1. Work hard and build trust to enable you to lead over time (periodic growth)

2. Have complete knowledge of the business and accelerate your pathway through upskilling yourself. (Most companies endorse this means of growth)

3. Network your way through to build organisational assets and leverage them (allowing scope for monetary appraisal/promotions)

Periodic growth and upskilling are traditional (think of it as a baseline) means which companies accept and employees are aware of, then how can employees break through this system? How can you add value to one’s profile and enhance your growth? If you have the knowledge, how do you grow faster?

Although there is no real shortcut, there are things you could do to enable yourself. Some ideas are listed below:

  1. Autonomy: Being responsible for the actions for which you are accountable for at your workplace; is one of the quintessential qualities to denote trust in your employer. This is a two-way process, take up new responsibility that you know you can handle within your workplace, and ensure you deliver. Never be afraid to ask questions because that is the only way you learn, and the only stupid questions are the ones that are never asked. With that being said, always remember consistency is the key.

  1. Influence: Be the moderator for your employer by establishing friendships/acquainting yourself with other staff. Trust as mentioned above is an important part of periodic growth. The more friendly you are, the more trust you can gain. It is always easier to manage people whom you know, as opposed to those whom you don’t. 

  1. Business skills: This is a tricky topic to address because it usually covers anything from communication to manpower management. But, primarily business skills for employers within the organization you work for; is the work process for any job. Even within the team you work, if you understand the different types of jobs which exist and how they are assigned based on the hierarchy and experience of the team members it provides valuable input (which you can learn just by watching and talking to your team). It would also show a clear understanding of how one is able to break down the complexity around the tasks that you (the team) work on. 

These considerations are easy to develop and can be done without having to wait around for 5 years, in addition to supporting the reasons for a promotion. When you can showcase these skills and combine them with the knowledge area of your interest, it would be expected that one could expedite their growth.

The last topic which I would want to expand upon is, what does network leveraging means?

When companies send employees for networking events or professionals choose to go to conferences, they have an opportunity created for themselves. The power of networking is a free opportunity for individuals to learn new knowledge areas, and a platform to showcase themselves. What does this entail?

When you walk into an interview; you prepare for it by thinking of different scenarios and questions which you can frame around the position you seek. Similarly, networking events can be thought of as an open interview, the question is whether you are trying to sell the product (endorse your company) or sell yourself (find growth opportunities). 

To endorse your company (get promoted internally) you need to identify what your company sells (PAAS/SAAS or other services*) and which companies are to arrive at the conference.
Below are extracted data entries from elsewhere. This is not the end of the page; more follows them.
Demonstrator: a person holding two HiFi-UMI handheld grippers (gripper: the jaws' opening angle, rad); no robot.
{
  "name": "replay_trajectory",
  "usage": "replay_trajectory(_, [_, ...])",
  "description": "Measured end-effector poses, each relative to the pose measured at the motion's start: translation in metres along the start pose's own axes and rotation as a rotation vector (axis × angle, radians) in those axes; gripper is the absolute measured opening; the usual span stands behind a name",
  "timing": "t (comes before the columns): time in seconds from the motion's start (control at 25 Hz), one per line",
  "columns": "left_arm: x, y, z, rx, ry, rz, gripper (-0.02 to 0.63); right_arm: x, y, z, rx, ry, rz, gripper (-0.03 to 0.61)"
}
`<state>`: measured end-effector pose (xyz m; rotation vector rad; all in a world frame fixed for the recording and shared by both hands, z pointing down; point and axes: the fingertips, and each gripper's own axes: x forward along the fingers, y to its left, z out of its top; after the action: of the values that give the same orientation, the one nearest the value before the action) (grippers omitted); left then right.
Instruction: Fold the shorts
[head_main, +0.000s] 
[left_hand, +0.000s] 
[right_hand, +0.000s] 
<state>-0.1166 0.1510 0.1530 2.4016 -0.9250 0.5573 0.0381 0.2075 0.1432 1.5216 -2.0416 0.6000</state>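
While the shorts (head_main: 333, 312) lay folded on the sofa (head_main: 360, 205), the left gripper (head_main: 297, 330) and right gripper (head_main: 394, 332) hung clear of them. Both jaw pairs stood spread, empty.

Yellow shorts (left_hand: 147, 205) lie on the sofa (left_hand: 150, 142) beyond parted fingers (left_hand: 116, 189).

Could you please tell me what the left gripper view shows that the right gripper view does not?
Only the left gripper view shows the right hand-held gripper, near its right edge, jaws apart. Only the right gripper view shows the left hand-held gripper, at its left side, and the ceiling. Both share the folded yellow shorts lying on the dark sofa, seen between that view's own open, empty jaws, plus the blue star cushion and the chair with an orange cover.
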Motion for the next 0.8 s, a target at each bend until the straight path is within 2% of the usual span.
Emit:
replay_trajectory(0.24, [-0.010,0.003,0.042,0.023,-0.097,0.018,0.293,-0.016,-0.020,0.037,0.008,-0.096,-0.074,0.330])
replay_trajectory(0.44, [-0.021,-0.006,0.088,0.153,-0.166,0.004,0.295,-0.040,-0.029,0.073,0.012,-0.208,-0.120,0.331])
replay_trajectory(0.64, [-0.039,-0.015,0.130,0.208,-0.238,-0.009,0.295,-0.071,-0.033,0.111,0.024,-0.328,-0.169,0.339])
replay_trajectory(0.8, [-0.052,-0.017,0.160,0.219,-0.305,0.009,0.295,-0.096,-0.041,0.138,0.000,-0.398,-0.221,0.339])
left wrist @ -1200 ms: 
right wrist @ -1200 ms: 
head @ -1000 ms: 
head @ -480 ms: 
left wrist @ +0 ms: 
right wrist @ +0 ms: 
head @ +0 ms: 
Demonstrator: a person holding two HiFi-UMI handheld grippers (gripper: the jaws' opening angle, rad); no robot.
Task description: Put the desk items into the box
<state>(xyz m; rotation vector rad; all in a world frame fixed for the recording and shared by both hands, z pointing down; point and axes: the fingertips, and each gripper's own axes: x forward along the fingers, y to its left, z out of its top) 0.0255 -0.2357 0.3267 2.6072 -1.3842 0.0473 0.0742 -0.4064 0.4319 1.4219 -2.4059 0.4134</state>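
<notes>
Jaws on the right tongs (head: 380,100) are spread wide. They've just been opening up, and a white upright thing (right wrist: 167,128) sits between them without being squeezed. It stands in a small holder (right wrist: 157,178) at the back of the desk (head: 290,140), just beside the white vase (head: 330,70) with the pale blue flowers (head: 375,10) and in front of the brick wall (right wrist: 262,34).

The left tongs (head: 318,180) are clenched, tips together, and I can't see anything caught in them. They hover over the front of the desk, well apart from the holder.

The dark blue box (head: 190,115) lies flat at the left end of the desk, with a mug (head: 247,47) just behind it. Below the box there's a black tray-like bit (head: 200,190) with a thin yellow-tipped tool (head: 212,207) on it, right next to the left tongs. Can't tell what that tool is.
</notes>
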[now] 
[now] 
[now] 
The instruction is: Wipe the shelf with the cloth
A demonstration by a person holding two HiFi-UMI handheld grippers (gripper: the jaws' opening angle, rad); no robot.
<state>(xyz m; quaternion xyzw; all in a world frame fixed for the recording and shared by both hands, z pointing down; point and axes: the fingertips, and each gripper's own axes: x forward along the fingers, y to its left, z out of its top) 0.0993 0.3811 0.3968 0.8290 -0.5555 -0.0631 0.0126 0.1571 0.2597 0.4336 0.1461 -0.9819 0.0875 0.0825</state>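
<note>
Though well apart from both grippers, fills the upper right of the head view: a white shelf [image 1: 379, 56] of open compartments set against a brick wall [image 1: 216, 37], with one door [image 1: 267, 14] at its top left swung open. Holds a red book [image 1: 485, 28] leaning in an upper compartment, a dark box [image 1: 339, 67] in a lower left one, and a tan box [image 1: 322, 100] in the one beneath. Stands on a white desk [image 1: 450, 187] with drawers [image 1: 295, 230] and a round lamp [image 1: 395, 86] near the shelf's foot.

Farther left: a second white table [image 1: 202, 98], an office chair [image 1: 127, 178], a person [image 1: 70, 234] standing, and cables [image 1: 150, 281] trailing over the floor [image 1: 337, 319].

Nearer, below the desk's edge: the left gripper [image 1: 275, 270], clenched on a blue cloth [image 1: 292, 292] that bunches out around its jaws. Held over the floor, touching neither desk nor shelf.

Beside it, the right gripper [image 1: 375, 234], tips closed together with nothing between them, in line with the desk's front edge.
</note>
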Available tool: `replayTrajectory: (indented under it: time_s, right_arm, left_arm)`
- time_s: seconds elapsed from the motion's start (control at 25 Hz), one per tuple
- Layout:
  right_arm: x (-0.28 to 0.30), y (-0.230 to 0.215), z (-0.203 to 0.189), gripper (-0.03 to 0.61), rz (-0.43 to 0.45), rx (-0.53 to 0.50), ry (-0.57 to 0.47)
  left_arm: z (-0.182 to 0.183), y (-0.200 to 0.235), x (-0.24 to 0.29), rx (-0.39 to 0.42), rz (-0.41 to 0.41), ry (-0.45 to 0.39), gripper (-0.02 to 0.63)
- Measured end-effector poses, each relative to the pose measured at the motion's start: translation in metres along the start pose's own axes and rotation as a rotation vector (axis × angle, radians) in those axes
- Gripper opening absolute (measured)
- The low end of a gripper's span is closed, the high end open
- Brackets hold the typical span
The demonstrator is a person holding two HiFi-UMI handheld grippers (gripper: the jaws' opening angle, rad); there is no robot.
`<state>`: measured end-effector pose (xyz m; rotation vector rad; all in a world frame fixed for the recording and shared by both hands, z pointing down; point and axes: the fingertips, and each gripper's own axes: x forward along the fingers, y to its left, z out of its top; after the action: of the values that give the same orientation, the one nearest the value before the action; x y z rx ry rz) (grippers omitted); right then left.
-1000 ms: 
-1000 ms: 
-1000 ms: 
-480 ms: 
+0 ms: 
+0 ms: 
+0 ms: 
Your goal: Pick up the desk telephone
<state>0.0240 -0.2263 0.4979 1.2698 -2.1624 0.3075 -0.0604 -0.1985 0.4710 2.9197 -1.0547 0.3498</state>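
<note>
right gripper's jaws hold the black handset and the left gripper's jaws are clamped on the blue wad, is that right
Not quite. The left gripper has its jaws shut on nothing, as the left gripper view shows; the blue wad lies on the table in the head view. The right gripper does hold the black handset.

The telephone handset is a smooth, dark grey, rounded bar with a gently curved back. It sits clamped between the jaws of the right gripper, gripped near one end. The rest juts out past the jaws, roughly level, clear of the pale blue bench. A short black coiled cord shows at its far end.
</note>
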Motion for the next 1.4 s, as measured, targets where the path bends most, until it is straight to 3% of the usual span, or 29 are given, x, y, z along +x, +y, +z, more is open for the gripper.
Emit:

Once you understand it, you can develop a network that could use the services your company can offer. Talking to people and getting to know their suitability and needs; allows you to find potential clients for your company. When you are the mediator for a potential ‘client’, who would want to procure your company’s services it puts you in a position to grow. On the contrary, if it is the knowledge that is your strong suit, you can aim to sell yourself. All you would have to do for this, is research on the event participants (the companies they are from) and prepare a pitch around your suitability in their firm, and make conversation. 

The modern value chain of growth is based on relationships and trust. You may be stumbling upon opportunities on a daily basis and be completely unaware until you act on fostering the relationships around you and developing mutual trust and understanding between your colleagues.